Ya habíamos visto todo el mundo,

ya habíamos surcado el Bósforo,

fotografiado el muro de Berlín,

emborrachado de Żubrówka,

Odiábamos Israel.

Odiábamos nuestros

propios estados.

No teníamos estados.

Vestíamos de segunda mano,

compartiendo nuestros despojos

con chicas tatuadas de septums,

que hilaban recuerdos vanos

con el brillo de nuestros ojos.

A mis amigos,

¿Qué les digo,

si se comieron el mundo a sus veintiuno?

Unos crearon una start-up en Amsterdam.

Otros fundaron una compañía de Teatro.

Aún recuerdo los primeros conciertos

y cómo triunfó la banda luego.

¿Y te acuerdas del refugio de pintores

en aquella casita al norte de Islandia?

También los había académicos,

estudiaron y llegaron a lo más alto.

Yo fui académico… pero decidí conocer.

Hacía preguntas y luego cogía lápiz y papel.

Escribía obras, novelas y hasta poemas.

Todo valía si era para responderlas;

las preguntas de la vida y las ansias

de mis veintiuno por querer conocerlas.

Yo escribía por las esquinas descascarilladas

en un piso de okupas en Berlín.
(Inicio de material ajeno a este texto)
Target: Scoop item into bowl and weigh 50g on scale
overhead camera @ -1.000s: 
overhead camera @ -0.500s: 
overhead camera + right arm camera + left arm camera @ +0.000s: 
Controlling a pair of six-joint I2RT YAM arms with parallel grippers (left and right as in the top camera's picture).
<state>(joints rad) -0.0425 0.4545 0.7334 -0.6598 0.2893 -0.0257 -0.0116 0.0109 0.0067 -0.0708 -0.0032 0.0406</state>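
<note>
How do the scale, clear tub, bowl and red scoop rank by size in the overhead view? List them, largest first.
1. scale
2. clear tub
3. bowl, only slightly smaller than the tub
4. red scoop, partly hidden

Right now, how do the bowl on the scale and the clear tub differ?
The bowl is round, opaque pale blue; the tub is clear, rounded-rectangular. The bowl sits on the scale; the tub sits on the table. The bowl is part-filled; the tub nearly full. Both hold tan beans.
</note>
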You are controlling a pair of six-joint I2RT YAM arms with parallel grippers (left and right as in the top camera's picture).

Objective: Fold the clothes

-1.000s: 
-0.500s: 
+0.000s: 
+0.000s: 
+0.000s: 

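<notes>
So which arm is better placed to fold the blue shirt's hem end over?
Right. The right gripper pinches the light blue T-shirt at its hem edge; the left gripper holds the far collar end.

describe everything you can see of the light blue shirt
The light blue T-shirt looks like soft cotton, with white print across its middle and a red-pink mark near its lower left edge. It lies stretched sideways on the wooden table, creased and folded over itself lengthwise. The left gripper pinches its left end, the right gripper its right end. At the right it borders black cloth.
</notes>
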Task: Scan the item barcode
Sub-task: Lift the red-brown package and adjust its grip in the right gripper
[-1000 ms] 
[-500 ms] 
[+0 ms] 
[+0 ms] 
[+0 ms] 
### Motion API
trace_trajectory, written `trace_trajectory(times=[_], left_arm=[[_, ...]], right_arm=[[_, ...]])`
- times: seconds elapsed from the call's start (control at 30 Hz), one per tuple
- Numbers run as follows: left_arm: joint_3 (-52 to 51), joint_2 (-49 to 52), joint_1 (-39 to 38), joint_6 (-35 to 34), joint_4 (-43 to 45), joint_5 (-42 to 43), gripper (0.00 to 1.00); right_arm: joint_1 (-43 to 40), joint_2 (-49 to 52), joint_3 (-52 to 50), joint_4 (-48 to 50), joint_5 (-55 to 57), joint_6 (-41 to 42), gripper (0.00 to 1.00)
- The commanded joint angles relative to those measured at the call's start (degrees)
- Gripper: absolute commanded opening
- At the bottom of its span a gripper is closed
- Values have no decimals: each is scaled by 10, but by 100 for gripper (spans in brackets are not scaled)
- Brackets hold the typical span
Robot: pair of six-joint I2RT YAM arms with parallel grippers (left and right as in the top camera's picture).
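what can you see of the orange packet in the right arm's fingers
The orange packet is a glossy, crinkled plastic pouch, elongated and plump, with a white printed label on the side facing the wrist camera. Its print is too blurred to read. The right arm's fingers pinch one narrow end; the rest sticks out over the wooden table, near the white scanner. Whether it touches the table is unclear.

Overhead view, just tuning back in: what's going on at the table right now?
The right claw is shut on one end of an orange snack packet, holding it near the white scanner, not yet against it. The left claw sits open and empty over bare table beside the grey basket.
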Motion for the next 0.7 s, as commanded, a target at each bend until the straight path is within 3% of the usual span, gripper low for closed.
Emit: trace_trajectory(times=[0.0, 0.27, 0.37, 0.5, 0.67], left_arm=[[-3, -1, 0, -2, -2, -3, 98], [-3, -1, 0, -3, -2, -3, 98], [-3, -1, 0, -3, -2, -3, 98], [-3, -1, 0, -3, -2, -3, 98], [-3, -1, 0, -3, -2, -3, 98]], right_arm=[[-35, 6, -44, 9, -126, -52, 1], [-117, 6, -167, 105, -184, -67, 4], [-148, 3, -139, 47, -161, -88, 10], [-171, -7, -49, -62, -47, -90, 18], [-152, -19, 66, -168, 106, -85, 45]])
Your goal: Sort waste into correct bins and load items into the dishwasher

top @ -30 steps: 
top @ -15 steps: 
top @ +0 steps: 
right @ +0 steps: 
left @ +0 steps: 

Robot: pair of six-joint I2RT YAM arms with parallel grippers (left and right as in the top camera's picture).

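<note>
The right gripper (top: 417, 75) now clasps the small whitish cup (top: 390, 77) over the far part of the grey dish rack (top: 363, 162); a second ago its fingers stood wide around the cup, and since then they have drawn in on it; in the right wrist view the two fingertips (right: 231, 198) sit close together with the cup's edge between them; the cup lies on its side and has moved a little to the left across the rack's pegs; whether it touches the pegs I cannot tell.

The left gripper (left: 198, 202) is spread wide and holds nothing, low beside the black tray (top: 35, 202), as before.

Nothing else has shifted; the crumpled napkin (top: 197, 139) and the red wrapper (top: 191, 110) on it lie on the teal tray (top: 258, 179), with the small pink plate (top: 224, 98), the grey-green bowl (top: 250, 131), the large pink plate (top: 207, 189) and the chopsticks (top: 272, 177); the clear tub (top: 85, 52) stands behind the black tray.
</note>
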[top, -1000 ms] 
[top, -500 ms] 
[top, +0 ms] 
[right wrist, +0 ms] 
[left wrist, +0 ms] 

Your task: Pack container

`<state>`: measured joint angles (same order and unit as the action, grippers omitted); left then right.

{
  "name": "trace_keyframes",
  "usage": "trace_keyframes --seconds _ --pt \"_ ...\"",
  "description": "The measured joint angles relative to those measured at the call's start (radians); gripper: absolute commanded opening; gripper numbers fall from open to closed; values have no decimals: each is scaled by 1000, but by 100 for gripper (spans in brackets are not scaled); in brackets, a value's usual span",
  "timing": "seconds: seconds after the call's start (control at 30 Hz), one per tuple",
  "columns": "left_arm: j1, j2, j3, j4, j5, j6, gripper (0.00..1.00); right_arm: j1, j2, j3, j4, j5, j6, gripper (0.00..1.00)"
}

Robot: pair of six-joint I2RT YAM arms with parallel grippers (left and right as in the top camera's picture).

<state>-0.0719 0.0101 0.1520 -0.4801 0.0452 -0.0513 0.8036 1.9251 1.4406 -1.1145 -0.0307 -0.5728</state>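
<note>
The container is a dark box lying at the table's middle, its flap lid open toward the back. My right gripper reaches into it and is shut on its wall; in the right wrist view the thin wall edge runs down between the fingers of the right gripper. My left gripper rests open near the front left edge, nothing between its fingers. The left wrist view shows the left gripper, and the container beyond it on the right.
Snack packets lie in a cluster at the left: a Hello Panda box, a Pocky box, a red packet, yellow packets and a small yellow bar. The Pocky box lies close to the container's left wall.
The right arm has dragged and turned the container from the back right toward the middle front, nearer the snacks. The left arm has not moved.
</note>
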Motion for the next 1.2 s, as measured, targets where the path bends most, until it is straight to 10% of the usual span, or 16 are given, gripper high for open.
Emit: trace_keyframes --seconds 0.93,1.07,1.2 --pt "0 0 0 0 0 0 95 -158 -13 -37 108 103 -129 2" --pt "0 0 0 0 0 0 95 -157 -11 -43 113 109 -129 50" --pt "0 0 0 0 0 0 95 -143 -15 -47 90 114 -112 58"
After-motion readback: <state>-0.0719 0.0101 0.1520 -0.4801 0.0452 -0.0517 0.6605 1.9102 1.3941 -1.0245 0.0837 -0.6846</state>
Añoraba lo gris

que te podía dar Madrid y deseaba,

                              estuvieras aquí.

Reciclaba botellines de cerveza para vivir.

A nuestros veintiunos no nos importaba vivir.

No envejecíamos nunca –lo suficiente–.

El éxito era hacer lo que te diera la gana.

Atrás quedaban carreras y dogmas, eran otras

las influencias.

Recuerdo un cura y un dictador; buenos tipos.

Creían salvar el mundo, y pasaban largas horas

hablando y dictando, dogmatizando y ordenando.

Nadie los escuchaba. Si no se escuchaban ni ellos…

Creábamos conceptos inútiles por diversión,

imaginando el mundo mejor que nunca llegó.

Imaginando que nunca hubo más límite que yo.

Un atardecer en Berlín

vomité toda mi fantasía,

vendí aquella guitarra,

dejé la habitación vacía

y solté amarras de nuevo.

Volví al espejo del Sur.

Miré estos ojos violentos.

Notas sueltas de violines;

¿Y si me equivoqué?

¿Y si todo fue en vano?

¿Y si ella era parte de mi ser?

¿Y si el mundo explotase mañana?

No la habría vuelto a ver.

¿Y quién es ella?

Hay una historia, y es hueca.

Sale a flote con piano, de noche.

Escríbelo o enfréntalo.

Ella no es.

Nunca hubo amor en aquella habitación.